### [ACTION ITEM]
Repeat the lines of the data exactly, from the first one through the one that contains "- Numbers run".

== Segment start ==

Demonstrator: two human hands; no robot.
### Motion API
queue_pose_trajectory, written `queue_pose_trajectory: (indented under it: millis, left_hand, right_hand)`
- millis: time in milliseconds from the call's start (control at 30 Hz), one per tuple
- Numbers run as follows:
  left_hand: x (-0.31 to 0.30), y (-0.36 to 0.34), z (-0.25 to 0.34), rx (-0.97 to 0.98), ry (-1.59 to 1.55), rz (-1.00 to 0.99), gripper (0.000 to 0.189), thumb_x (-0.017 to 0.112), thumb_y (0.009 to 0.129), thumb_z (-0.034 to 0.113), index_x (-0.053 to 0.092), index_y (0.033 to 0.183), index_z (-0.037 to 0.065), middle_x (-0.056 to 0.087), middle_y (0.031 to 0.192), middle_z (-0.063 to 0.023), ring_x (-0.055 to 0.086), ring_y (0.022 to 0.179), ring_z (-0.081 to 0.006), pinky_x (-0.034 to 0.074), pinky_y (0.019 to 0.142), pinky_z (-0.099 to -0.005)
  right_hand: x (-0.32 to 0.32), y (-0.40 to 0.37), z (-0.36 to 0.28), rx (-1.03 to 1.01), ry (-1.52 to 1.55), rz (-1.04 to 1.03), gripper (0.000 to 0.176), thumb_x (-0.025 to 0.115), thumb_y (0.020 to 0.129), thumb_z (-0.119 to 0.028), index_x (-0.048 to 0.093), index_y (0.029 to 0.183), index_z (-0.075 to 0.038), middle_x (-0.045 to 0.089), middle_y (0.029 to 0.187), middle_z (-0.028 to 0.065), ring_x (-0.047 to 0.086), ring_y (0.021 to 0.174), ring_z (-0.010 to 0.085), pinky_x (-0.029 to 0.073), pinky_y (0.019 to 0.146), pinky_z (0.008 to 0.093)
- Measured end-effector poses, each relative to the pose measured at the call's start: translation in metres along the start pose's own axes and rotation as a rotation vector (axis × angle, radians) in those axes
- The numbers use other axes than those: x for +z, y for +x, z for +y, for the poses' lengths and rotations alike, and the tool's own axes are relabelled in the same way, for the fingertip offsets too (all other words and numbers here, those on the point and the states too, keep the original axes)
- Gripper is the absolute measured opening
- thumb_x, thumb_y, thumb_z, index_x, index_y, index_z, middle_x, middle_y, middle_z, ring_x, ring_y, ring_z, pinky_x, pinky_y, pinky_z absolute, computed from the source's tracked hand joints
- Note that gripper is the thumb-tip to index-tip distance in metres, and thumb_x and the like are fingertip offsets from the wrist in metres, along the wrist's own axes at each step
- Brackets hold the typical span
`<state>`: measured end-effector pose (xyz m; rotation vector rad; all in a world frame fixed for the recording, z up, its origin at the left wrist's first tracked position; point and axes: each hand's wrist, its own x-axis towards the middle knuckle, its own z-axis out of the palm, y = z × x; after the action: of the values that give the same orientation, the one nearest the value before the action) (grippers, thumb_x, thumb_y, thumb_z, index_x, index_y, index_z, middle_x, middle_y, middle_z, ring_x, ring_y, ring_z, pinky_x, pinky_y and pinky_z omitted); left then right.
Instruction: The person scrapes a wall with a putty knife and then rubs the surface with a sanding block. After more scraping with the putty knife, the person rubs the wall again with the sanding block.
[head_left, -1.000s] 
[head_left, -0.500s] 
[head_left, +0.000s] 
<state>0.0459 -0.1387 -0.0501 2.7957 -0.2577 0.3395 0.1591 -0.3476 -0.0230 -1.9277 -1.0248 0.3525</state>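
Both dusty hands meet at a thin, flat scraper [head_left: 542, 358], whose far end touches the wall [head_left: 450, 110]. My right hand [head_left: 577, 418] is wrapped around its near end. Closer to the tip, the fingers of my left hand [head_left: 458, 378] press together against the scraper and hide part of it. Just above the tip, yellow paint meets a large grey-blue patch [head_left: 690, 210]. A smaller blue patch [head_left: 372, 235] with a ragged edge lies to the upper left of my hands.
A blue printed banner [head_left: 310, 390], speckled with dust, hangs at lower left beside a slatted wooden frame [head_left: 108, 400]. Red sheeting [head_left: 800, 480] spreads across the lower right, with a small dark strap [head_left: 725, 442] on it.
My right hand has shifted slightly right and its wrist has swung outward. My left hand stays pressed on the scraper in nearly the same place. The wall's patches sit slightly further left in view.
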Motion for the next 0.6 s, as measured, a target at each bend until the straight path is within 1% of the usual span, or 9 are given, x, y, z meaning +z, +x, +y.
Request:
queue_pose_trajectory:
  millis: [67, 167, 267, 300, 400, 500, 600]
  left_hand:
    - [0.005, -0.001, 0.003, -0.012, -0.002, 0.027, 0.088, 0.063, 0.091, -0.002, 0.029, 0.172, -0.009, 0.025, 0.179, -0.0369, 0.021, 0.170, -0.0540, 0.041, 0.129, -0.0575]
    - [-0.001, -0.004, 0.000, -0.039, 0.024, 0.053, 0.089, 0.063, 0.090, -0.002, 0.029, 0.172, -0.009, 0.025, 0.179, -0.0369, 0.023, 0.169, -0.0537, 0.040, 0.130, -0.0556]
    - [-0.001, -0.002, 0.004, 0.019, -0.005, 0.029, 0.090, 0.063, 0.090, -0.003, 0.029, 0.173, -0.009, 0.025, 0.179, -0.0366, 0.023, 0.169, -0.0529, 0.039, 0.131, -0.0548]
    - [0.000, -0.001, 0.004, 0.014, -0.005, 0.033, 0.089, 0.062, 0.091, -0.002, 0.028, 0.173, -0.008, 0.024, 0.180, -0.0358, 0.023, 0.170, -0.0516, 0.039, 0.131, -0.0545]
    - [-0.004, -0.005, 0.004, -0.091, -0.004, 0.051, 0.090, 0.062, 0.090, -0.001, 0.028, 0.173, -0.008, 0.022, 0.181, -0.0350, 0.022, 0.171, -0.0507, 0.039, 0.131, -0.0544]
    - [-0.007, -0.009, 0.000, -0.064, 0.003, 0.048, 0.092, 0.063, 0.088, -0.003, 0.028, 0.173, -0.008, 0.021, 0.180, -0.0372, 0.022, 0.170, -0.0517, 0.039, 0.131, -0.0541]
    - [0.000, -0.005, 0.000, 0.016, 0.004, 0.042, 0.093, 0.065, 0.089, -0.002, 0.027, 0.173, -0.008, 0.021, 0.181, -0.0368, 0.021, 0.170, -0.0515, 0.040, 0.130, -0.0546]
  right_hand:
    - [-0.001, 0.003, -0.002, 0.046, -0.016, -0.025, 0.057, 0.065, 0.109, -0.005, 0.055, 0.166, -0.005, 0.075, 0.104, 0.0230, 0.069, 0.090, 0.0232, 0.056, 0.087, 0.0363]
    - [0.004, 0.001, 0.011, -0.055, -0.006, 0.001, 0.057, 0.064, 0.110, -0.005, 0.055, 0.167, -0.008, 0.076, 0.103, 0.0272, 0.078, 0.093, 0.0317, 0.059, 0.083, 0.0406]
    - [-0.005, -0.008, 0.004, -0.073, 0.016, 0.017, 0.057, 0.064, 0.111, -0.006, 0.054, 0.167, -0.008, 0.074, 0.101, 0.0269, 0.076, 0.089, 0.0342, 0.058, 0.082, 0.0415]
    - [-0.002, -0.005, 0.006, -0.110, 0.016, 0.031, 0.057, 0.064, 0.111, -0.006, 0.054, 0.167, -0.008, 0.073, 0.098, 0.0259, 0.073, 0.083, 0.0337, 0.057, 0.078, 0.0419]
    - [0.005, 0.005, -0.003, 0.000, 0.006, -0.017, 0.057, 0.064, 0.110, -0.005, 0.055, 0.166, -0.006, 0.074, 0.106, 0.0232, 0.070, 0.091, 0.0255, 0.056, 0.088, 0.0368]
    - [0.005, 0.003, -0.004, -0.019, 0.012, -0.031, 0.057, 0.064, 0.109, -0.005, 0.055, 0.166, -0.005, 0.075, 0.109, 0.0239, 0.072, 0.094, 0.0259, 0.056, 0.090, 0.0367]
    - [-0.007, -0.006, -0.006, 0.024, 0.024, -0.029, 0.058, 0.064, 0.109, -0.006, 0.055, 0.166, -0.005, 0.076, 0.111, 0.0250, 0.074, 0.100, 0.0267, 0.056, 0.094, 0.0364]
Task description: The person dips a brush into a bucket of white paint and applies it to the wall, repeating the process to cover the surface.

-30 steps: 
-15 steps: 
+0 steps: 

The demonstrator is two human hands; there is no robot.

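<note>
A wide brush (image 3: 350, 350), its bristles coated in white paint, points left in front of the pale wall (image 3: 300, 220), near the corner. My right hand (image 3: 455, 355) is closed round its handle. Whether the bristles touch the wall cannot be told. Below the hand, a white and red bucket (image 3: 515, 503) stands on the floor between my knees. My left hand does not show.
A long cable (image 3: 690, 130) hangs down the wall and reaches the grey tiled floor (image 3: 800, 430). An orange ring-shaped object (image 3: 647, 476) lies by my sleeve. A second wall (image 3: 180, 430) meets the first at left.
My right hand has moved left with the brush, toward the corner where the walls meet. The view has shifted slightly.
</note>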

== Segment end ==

### [RESPONSE]
Demonstrator: two human hands; no robot.
### Motion API
queue_pose_trajectory, written `queue_pose_trajectory: (indented under it: millis, left_hand, right_hand)`
- millis: time in milliseconds from the call's start (control at 30 Hz), one per tuple
- Numbers run as follows:

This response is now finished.